The U.S. Federal Aviation Administration (FAA) cited new satellite data and evidence from the scene of Sunday’s crash near Addis Ababa for its decision to join Europe, China and other nations in suspending 737 MAX flights. The crash was the second disaster involving the 737 MAX, the world’s most-sold modern passenger aircraft, in less than five months.

The new information from the wreckage in Ethiopia and newly refined data about the plane’s flight path indicated some similarities between the two disasters “that warrant further investigation of the possibility of a shared cause,” the FAA said in a statement.

The acting administrator of the FAA, Daniel Elwell, said he did not know how long the U.S. grounding of the aircraft would last. A software fix for the 737 Max that Boeing has been working on since a fatal crash last October in Indonesia will take months to complete, Elwell told reporters.
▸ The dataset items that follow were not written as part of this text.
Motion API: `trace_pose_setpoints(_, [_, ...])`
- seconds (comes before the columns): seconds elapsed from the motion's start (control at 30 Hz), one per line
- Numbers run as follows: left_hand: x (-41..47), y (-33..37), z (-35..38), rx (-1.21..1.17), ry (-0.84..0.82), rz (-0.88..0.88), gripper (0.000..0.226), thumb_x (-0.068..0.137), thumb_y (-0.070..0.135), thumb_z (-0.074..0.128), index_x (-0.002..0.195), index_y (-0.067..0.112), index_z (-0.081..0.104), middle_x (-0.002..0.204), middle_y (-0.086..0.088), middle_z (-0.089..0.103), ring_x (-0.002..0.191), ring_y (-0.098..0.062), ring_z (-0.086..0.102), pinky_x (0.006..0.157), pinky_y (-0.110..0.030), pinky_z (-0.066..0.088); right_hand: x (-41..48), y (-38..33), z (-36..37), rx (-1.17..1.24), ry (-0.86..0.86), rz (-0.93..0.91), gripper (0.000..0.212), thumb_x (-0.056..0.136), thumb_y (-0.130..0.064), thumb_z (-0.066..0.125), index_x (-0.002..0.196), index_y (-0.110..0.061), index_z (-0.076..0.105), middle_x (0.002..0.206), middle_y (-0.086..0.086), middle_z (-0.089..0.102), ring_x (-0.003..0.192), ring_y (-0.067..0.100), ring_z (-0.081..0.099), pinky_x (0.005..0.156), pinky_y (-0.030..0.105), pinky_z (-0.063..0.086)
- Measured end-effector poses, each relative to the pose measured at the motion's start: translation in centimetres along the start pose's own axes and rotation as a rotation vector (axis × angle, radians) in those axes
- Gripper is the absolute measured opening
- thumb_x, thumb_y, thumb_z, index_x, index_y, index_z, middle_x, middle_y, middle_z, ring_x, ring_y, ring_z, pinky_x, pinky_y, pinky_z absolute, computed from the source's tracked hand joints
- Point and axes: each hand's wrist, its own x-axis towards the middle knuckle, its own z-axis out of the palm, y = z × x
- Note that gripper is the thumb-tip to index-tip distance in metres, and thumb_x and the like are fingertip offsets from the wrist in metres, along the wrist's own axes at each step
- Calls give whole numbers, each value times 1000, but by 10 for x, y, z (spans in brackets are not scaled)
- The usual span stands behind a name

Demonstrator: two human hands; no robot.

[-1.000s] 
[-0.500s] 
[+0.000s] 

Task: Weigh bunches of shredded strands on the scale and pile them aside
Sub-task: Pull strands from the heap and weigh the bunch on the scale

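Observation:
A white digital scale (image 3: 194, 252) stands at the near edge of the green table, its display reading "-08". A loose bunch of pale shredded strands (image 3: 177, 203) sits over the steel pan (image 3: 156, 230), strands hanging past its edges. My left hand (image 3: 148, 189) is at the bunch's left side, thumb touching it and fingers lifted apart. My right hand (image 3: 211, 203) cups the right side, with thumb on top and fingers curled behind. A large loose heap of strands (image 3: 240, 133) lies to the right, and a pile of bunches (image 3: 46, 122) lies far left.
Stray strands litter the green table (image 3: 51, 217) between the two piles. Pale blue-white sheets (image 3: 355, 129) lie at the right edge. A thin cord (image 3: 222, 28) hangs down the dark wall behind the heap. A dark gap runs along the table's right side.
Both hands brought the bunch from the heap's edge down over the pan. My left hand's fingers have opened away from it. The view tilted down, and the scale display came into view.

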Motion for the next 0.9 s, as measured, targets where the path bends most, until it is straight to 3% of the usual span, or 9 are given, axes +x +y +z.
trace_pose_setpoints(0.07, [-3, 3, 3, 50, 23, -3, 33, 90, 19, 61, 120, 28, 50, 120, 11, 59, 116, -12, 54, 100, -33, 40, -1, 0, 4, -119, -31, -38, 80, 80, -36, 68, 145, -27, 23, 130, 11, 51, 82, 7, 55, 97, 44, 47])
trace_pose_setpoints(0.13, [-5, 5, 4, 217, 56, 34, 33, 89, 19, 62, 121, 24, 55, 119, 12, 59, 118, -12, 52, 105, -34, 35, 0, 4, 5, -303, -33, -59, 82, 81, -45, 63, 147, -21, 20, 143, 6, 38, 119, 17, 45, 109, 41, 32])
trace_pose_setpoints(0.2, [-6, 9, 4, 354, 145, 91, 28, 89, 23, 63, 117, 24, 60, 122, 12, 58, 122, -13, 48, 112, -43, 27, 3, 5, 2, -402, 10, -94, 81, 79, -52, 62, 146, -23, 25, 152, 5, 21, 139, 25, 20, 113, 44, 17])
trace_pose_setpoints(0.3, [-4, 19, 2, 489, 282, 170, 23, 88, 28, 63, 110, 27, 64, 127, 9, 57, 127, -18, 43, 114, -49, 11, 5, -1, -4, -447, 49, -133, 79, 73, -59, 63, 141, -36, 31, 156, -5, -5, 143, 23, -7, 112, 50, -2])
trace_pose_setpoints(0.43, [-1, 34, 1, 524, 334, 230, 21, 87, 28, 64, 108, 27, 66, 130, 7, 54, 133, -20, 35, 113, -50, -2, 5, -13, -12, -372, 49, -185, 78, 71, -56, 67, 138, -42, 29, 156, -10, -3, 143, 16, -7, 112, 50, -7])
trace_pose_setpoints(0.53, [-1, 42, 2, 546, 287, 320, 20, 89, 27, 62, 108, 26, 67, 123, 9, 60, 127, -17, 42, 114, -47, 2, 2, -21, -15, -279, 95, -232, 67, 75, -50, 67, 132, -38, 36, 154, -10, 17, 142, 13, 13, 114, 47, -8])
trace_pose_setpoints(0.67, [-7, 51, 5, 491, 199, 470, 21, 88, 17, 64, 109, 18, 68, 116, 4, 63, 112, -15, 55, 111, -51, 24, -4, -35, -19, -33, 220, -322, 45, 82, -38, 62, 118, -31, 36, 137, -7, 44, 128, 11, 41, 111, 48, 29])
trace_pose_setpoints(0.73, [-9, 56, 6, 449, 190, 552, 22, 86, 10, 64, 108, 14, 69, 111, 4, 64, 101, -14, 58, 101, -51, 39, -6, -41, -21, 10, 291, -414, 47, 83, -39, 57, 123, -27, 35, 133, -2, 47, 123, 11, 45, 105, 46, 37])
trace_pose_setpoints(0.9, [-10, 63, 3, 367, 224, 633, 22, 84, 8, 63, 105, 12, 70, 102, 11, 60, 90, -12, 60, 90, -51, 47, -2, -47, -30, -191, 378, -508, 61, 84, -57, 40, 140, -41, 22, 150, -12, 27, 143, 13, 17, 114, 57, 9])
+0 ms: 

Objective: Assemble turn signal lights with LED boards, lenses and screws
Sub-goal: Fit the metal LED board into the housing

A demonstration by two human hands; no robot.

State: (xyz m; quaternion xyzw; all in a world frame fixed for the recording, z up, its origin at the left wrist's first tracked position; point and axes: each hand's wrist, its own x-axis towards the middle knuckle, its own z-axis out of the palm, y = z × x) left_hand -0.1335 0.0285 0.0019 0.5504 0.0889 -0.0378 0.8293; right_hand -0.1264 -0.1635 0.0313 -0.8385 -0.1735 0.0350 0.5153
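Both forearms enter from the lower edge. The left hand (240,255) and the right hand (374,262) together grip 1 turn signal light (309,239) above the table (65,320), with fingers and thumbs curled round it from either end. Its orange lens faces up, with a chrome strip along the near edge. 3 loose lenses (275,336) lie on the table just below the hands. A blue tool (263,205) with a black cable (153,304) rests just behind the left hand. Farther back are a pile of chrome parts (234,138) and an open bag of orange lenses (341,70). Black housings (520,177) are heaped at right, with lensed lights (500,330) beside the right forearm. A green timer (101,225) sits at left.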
“The agency made this decision as a result of the data gathering process and new evidence collected at the site and analyzed today,” the FAA said, shortly after U.S. President Donald Trump announced the planes would be grounded.

It was the second time the FAA has halted flights of a Boeing plane in six years. It grounded the 787 Dreamliner in 2013 because of problems with smoking batteries.

Southwest is the world’s largest operator of the 737 MAX 8 with 34 jets. France’s air accident investigation agency BEA will analyze black-box cockpit voice and data recorders from the crashed plane, a spokesman said.

The French announcement resolved uncertainty over the fate of the two recorders after Germany’s BFU said it had declined a request to handle them because it could not process the new type of recorder used on the 737 MAX jets, in service since 2017.

Shares of the company ended up 0.5 percent at $377.14, recovering from a more than 3 percent fall in the afternoon when the FAA announcement was made. The United States had held back on suspending 737 MAX flights on Tuesday even as many of the world’s top economies such as China and European nations grounded the plane.

Trump called Boeing Chief Executive Dennis Muilenburg on Wednesday to inform him that the United States was preparing to ground the fleet, a White House official said.